Le vendeur peut-il poursuivre la nullité de la vente pour erreur substantielle sur le prix ?

L’état du bien, sa fonctionnalité ou son statut urbanistique sont sans doute des éléments déterminants pour l’acheteur, puisqu’ils conditionnent l’usage possible du bien, mais pas pour le vendeur qui, justement, s’en défait.

La motivation du vendeur s’arrête souvent au prix ou du moins à l’intérêt de transformer en argent un bien coûteux ou peu liquide.

Une appréciation maladroite de la valeur du bien, lors de la fixation du prix, est-elle un élément substantiel ?

La jurisprudence est réticente a reconnaître une erreur substantielle dans le prix.

En effet, l’erreur doit porter sur la substance de la chose.

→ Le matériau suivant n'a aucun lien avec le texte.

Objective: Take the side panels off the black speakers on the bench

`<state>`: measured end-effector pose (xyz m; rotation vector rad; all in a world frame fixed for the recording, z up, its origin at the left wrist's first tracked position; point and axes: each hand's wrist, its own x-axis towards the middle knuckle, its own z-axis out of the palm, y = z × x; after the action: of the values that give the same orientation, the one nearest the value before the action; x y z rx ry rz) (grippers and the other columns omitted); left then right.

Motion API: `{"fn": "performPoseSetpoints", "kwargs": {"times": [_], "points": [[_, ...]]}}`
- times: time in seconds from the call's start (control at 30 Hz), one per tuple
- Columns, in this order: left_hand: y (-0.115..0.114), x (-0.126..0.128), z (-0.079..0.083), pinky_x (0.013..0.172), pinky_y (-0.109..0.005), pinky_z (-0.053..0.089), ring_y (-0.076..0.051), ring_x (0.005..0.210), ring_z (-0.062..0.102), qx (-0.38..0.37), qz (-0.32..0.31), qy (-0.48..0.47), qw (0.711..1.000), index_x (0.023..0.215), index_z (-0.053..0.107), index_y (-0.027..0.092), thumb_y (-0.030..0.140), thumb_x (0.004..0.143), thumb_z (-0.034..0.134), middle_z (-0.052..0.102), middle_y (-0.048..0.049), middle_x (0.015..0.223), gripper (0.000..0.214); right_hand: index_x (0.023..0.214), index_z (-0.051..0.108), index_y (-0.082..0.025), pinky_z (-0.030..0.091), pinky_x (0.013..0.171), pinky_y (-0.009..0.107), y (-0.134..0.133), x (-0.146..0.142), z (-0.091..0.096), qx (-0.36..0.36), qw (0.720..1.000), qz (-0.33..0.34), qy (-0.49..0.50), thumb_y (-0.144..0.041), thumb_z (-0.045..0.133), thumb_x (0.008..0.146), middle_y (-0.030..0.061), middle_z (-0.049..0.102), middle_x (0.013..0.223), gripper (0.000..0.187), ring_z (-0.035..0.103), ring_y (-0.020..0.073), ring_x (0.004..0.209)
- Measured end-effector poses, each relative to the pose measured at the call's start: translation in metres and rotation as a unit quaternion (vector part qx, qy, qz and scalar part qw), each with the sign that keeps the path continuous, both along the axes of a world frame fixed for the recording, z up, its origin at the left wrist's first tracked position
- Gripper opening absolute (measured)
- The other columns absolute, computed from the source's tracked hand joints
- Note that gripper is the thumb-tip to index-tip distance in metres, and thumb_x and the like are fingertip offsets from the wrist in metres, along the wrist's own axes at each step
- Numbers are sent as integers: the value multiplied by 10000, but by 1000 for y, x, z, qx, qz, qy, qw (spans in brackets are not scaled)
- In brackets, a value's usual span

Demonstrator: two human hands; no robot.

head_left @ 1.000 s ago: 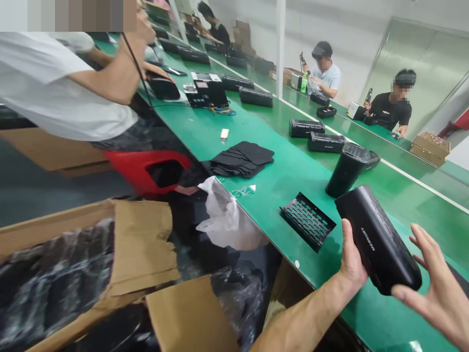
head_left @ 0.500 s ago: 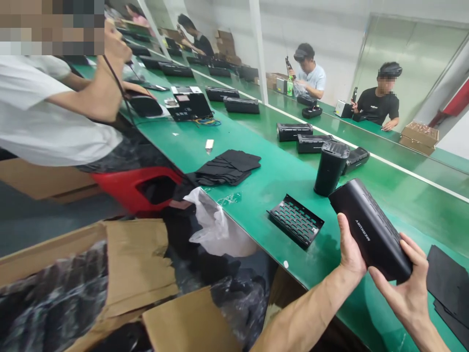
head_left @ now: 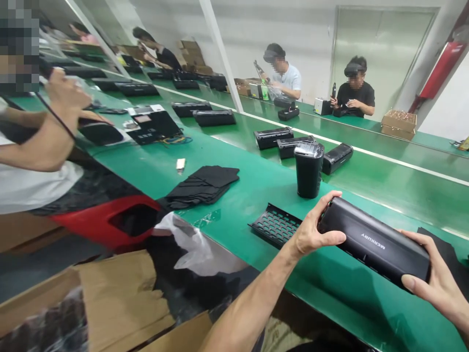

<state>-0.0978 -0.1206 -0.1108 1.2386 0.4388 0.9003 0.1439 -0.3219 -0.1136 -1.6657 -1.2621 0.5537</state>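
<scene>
Left hand [head_left: 315,230] and right hand [head_left: 436,276] wrap around opposite ends of a black MERKURY speaker [head_left: 373,244], held above a green workbench [head_left: 351,313]; a perforated black grille [head_left: 274,225] lies just beside the left hand, an upright black cylinder [head_left: 309,168] stands beyond

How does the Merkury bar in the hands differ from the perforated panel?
The black MERKURY bar sits in the left hand and right hand; the perforated panel lies on the green bench. The bar is solid and lettered, the panel an open lattice. Both are black.
</scene>
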Motion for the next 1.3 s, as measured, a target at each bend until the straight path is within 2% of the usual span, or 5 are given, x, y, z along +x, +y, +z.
{"fn": "performPoseSetpoints", "kwargs": {"times": [0.23, 0.73, 1.0, 1.13, 1.3], "points": [[-24, 28, -30, 1068, -381, 497, -298, 1130, 676, -193, 92, 6, 977, 1299, 689, 268, 406, 672, 920, 742, -35, 1171, 682, 1633, 376, -333, 601, 936, 505, 8, 43, -16, -48, 972, -12, 230, -749, 691, 853, 168, 554, 1571, 938, 654, 391, 1290], [-83, 63, -33, 660, -339, 561, -241, 745, 722, -564, -41, 20, 824, 1010, 727, 135, 656, 984, 571, 786, -144, 877, 544, 1368, 584, -322, 628, 974, 542, 52, -68, -115, 108, 884, -133, 434, -729, 611, 946, 63, 753, 1276, 587, 685, 351, 1259], [-40, 12, -46, 1074, -543, 519, -412, 1412, 515, -191, -5, 123, 974, 1592, 390, 281, 853, 665, 803, 415, -201, 1649, 1164, 1629, 408, -280, 461, 1171, 563, 33, -4, -32, 28, 997, -38, 55, -481, 864, 750, 136, 548, 1601, 1011, 538, 416, 1438], [-16, -6, -17, 1132, -473, 482, -410, 1544, 353, 119, -48, 138, 982, 1641, 327, 356, 747, 653, 895, 265, -127, 1743, 1205, 1652, 419, -319, 537, 1021, 565, 28, 5, 1, -37, 955, 58, -287, -248, 768, 689, 131, 614, 1514, 1027, 631, 404, 1275], [-17, -1, -31, 1101, -464, 498, -395, 1449, 446, 122, -76, 201, 969, 1608, 381, 274, 639, 711, 867, 345, -155, 1665, 1084, 1640, 439, -227, 579, 921, 550, 39, -15, 2, -61, 905, 129, -401, -229, 751, 664, 184, 645, 1454, 1024, 669, 402, 1175]]}}
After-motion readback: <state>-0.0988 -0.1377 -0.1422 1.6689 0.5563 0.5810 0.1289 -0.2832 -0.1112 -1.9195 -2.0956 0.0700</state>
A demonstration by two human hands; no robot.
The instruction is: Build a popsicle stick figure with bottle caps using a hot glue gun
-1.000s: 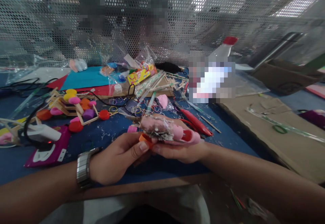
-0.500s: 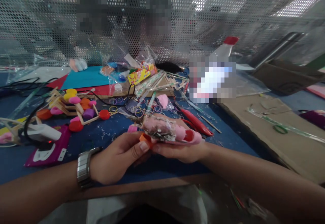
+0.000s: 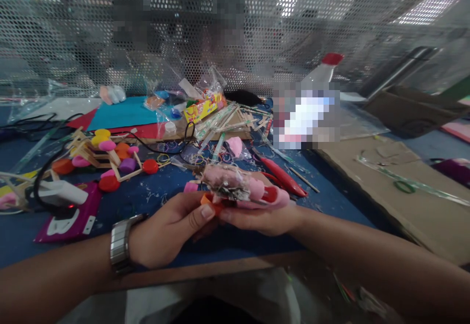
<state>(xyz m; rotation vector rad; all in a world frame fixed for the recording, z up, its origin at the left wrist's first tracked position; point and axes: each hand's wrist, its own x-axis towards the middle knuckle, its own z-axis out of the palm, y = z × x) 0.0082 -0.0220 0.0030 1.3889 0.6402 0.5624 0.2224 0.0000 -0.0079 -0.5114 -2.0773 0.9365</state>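
Observation:
A pink glue gun [image 3: 235,183], its body stained and crusted, lies on its side across my right hand [image 3: 264,219]. Its dark tip points left, and a red part shows inside the pink loop at its right end. My left hand [image 3: 172,228], with a metal watch at the wrist, pinches a small orange piece [image 3: 207,201], which looks curved like a cap or ring. The fingertips of both hands meet at that piece, just below the gun. A small pink piece [image 3: 191,187] shows behind my left hand. The fingers under the gun are mostly hidden.
A stick frame with coloured round pieces [image 3: 128,165] stands left, near a white plug adapter [image 3: 68,192] on a purple packet [image 3: 88,216]. Behind the hands are a red-handled tool [image 3: 282,176], loose wooden sticks [image 3: 235,118] and a yellow box [image 3: 201,111]. Cardboard [image 3: 367,167] lies right.
The glue gun has shifted very slightly left and upward in my right hand. Both hands keep their hold, and the table things stay in place.

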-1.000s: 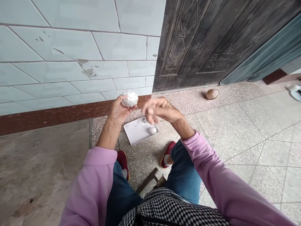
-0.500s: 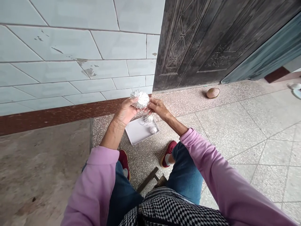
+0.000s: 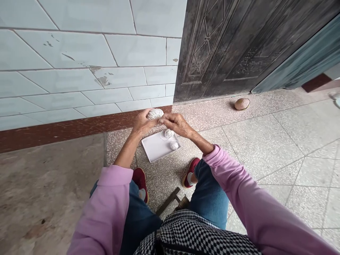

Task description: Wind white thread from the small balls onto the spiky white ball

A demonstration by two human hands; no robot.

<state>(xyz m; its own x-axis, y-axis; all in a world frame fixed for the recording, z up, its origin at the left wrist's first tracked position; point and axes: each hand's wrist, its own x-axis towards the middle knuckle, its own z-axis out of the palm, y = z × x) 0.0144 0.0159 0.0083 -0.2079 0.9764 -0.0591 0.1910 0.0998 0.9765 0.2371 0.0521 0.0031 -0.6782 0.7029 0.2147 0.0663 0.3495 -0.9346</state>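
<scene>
My left hand is wrapped around a ball of white yarn, held in front of me above the floor. Strands run across the ball in tight parallel lines. Fingertips of my right hand are pinched together at the ball's right side, on yarn that is mostly hidden by the fingers. Below the hands lies a shallow white tray on the floor. Two smaller white yarn balls sit at its right end, with a loose loop of strand around the farther one.
A tiled wall with a brown base strip rises ahead. To its right stands a dark carved door. A round pinkish-brown object lies on the speckled floor by the door. Under me is part of a wooden stool.
The yarn ball has turned in my left hand, so a smooth wound side shows instead of the tufted one. My right hand has moved slightly left and now overlaps the ball's right edge.
</scene>
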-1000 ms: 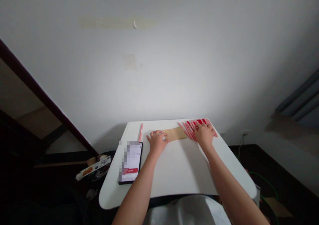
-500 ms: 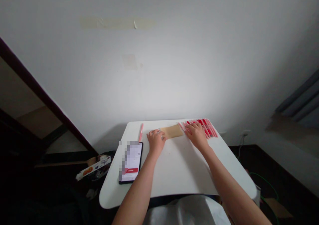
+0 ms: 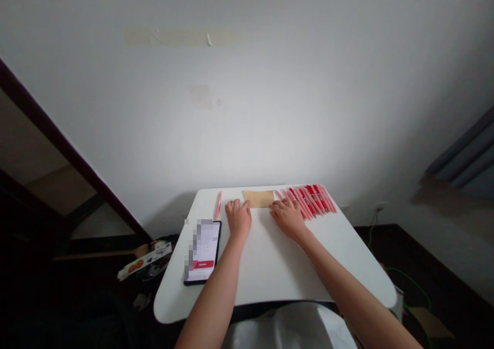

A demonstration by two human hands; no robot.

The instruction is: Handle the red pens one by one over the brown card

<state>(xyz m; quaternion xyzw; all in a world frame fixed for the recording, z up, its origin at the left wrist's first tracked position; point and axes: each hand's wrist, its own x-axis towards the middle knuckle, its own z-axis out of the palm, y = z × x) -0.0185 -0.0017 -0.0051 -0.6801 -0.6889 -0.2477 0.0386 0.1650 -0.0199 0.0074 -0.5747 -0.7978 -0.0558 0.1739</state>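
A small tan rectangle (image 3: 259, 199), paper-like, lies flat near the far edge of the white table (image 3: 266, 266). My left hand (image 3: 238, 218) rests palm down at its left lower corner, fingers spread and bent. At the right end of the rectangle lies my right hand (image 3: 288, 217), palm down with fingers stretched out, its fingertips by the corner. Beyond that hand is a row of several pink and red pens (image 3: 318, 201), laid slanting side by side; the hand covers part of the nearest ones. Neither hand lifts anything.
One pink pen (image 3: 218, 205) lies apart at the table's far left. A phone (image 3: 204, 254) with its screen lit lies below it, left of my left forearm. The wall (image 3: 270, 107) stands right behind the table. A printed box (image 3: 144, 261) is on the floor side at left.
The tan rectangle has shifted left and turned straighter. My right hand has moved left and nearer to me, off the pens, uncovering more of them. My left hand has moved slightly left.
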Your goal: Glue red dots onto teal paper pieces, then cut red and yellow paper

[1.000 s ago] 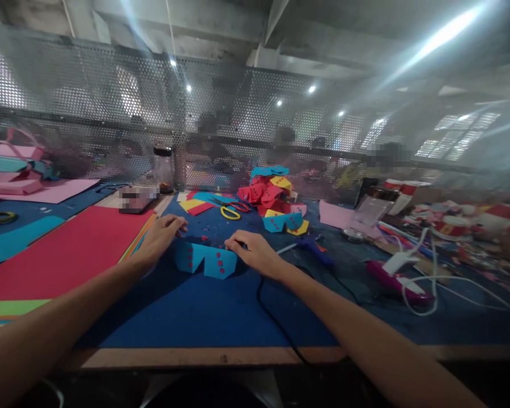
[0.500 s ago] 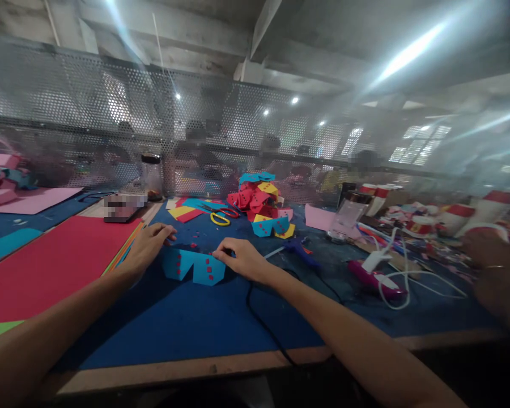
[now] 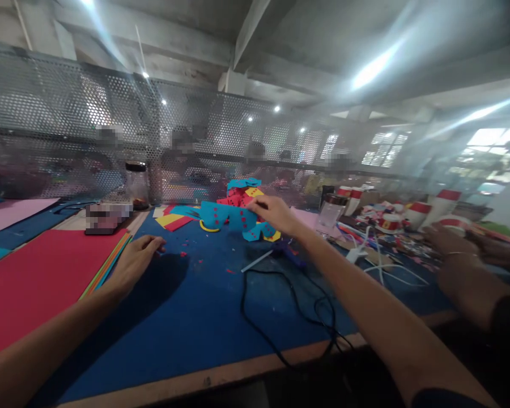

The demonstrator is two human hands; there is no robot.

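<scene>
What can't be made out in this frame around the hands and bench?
Head view only:
Right hand: how its fingers pinch the blue dotted piece is too small and blurred.
Scissors: only one yellow handle loop shows; that piece covers the rest.
Flat object beside the red sheet: pixelated.
Blue tool: mostly behind the right forearm.
Co-worker's hand: blurred at the right; what it holds is unclear.

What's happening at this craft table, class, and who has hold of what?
The person's right hand holds a blue cut-out dotted with red squares, up by the pile of coloured cut-outs at the back of the table. The left hand rests open on the blue mat, beside the red sheet. A black cable loops across the mat. Another person's hands are at the right edge.
</scene>
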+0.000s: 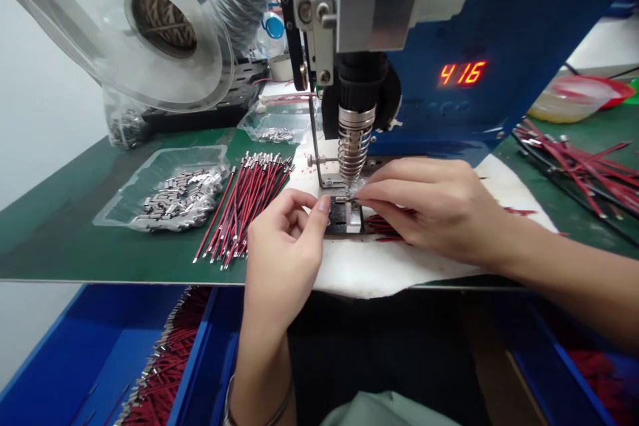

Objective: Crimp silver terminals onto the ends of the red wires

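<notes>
My left hand (287, 246) is closed in a pinch, thumb against index finger, at the left end of a small silvery metal part (342, 199). That part lies over a black fixture with a metal block (353, 218), right under the spring-wrapped tip (353, 146) of a blue machine. From the right, my right hand (434, 206) pinches at the other side of the same spot; its fingertips hide what they hold. Red and black wires (382, 227) lie beneath my right hand, beside the fixture.
Left of the fixture lies a bundle of red-black wires with metal ends (249, 206). A clear tray (117, 203) holds loose metal parts. Blue bins (100, 326) with more wires stand below the table edge. A large clear reel (100, 20) hangs upper left; further wires (579, 166) lie right.
</notes>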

Par ailleurs, l’erreur doit être commune ce qui signifie qu’elle doit porter sur un élément entré dans le champ contractuel (Cass., 23 janvier 2014, rôle n° C.13.0114.N, www.juridat.be).

Or la composition du prix relève d’éléments propres au vendeur.

D’après le Prof. P. Van Ommeslaghe, l’erreur sur la valeur de la chose n’est pas susceptible d’entraîner l’annulation d’une convention par application de l’article 1110 du Code civil, à défaut d’être substantielle (« Droit des obligation », T. I, Bruylant, Bruxelles, 2010, pp. 236 et 243).

Le Prof. Wéry parle, lui, d’erreur indifférentes.

Pour cet auteur , l’erreur sur la valeur ou sur le prix n’est pas prise en considération comme cause de nullité ; en effet, la lésion ne vicie point les conventions sauf le dispositif spécifique de la lésion énorme (art. 1674 du Code civil) ou la lésion qualifiée qui est une variante du dol et non de l’erreur.

Il en va cependant autrement lorsque l’erreur sur le prix est la conséquence d’une erreur sur la substance de la chose (P. Wéry, « Droit des obligations », vol. 1, Larcier, Bruxelles, 2010, p. 224).

En ce cas, on retrouve le concept d’erreur sur la chose, pour autant qu’elle soit substantielle.